Poet Slash Artist review – if this show is art’s future, it looks good to me

Home, Manchester
A show about the relationship between seeing and reading feels like a return to Romanticism – a belief in the passionate expression of the spirit

Poets and artists have been influencing each other ever since the Renaissance versifier Angelo Poliziano said to Sandro Botticelli: “Why not do a painting about spring?” At least that is a Eurocentric way of looking at it. One of the first things you notice in Poet Slash Artist at the Manchester international festival is that few cultural traditions distinguish word and image as starkly as the west. In classical Chinese, Arabic and Persian poetry, calligraphy connects the verbal and visual in ways that make poetry and art practically the same thing.

That way of seeing words is remade for today by Imtiaz Dharker in her captivating drawing My Breath. Stripes flow magically out of her body into space. The lines continue their journey through a second picture, then in the third become words, lines of poetry repeated, repeated, repeated through entire blocks of text.

It is a perfect illustration of the subtle and mysterious relationship between writing and drawing, seeing and reading. Poet Slash Artist, curated by the poet Lemn Sissay and the art guru Hans Ulrich Obrist, probes the mystery of that borderland, and finds what can only be called spirituality. The soul, even. Precious Okoyomon’s paintings of hilarious, pitiful flowers with big sad cartoon eyes don’t have any obviously readable words on them but they are pure poetry.

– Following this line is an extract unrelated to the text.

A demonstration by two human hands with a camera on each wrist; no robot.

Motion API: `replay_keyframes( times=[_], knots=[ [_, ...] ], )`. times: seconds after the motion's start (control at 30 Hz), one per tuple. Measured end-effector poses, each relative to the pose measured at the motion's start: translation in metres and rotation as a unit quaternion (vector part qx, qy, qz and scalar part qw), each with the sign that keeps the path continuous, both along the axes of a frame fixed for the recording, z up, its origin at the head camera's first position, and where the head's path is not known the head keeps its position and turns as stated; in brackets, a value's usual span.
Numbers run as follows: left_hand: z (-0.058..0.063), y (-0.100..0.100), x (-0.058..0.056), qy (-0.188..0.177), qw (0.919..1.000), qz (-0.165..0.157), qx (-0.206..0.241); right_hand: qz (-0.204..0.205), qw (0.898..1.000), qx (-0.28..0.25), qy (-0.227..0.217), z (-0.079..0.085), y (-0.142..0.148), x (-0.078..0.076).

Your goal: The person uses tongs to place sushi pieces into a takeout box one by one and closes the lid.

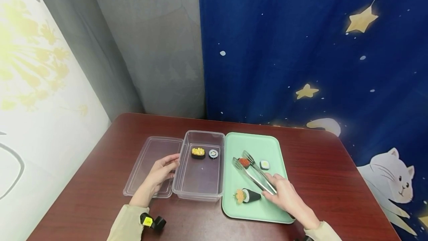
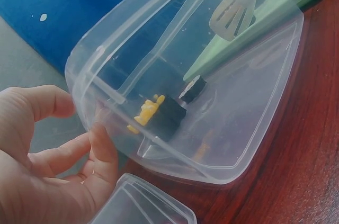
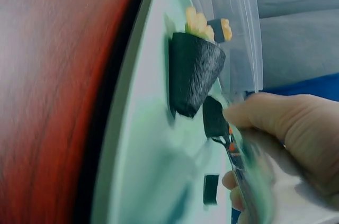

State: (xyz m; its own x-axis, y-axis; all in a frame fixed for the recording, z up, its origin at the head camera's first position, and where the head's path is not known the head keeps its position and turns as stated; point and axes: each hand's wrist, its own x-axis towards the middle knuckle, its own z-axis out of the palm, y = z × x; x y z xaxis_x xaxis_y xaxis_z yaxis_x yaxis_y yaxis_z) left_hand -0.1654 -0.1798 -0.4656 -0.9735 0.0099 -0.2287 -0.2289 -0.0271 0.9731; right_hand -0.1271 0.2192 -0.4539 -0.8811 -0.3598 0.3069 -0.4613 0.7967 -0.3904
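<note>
A brown surface (image 1: 317, 159) carries everything. On it, the green tray (image 1: 252, 142) holds three sushi pieces, while the clear box (image 1: 200, 181) just to its left holds two, so the filling looks less than half done. The lid (image 1: 157, 151) lies off, on the box's other side; closing would presumably come last. The person's right hand (image 1: 284, 194) pinches the metal tongs (image 1: 252, 177); the left hand (image 1: 164, 172) has its fingers spread and slightly bent, seemingly touching the box wall.

On the tray, the sushi cone (image 1: 251, 195) lies nearest the person, free of the tongs. Inside the box sits the corn-topped piece (image 1: 198, 153). The red-topped piece (image 1: 244, 162) is between the tong tips over the tray; whether they squeeze it cannot be told. The round roll (image 1: 213, 154) is boxed too, and the white roll (image 1: 264, 164) waits on the tray.
</note>
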Motion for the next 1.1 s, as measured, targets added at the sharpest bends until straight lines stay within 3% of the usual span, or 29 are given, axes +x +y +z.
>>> replay_keyframes(
  times=[0.57,0.9,1.1],
  knots=[
    [0.0,0.0,0.0,0.001,1.0,0.0,-0.009,0.098,0.994,0.023,-0.044,0.007,0.034,-0.031],
    [0.0,0.0,0.0,-0.003,0.9999,-0.001,-0.013,0.088,0.996,-0.018,-0.019,-0.004,0.034,-0.029],
    [0.002,-0.001,0.001,0.0,0.9999,-0.008,-0.015,0.094,0.994,-0.05,0.013,0.006,0.033,-0.03]
  ],
)
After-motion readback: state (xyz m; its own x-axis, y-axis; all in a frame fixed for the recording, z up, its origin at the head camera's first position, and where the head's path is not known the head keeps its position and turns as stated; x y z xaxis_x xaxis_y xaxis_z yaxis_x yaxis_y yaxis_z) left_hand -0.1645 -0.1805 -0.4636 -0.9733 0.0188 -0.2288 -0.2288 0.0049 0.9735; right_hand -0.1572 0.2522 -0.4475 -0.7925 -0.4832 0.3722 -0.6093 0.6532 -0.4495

Blakelike … Precious Okoyomon’s flowers.
Blake-esque … Precious Okoyomon’s flowers. Photograph: Michael Pollard

These intense floral personalities made me think of William Blake’s Songs of Innocence and Experience. Blake fought a one-man war against the west’s separation of art and poetry. Okoyomon too is a published poet and the title of one image is gloriously Blakelike: “Zoomorphic angelic beings singing in midnight sugar storms.”

Okoyomon’s lyricism, shining out like a flashing sign that says “poetic genius”, goes to the heart of the mystery this exhibition probes. Poet Slash Artist asks what poets and artists are, what these forms of creativity have in common. And it reveals a return to romanticism in art, a passionate belief in the spirit finding expression.

That’s why Tracey Emin is a poet, says Sissay, as we contemplate her yellow-pink neon that says “It’s a crime to live with the person you don’t love”. Emin has crossed out her first attempt at the word “Don’t”, then written it again with a lower-case d. It’s a note to herself, suggests Sissay, an inner voice: she’s not instructing or lecturing people. “She’s shouting at herself!”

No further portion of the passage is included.